◆ **Task brief**
Could you give the data that follows again exactly, without its pictures?

◆ **Information shown**
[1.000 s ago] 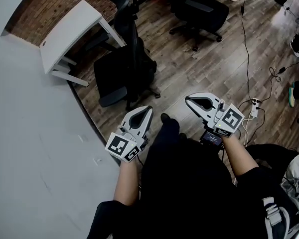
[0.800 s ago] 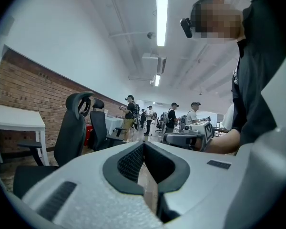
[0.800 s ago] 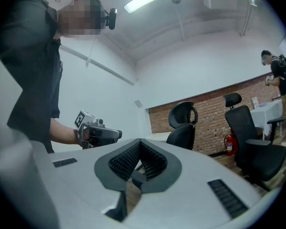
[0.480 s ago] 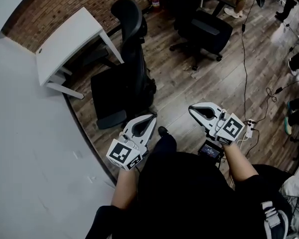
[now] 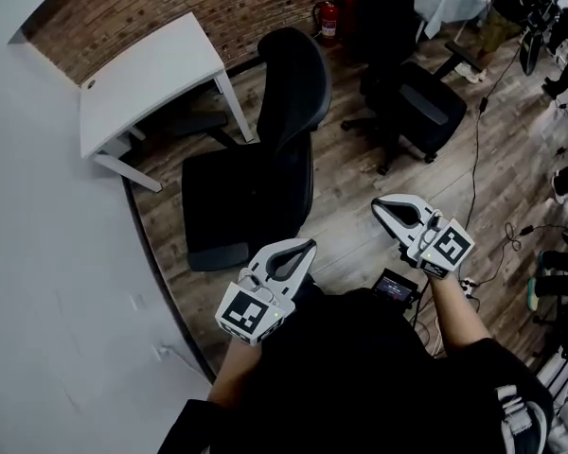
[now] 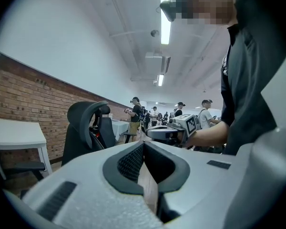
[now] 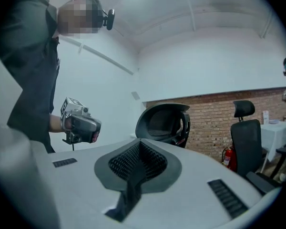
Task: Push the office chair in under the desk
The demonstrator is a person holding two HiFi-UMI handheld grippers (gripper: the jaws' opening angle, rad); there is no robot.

◆ **Response area**
[1.000 s ago] 
[0.800 s ago] 
[0.800 s ago] 
[0.480 s ago] 
[now] 
[now] 
[now] 
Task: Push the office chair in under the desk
The demonstrator is a person holding two HiFi-UMI handheld grippers (gripper: the jaws' opening angle, rad); there is no robot.

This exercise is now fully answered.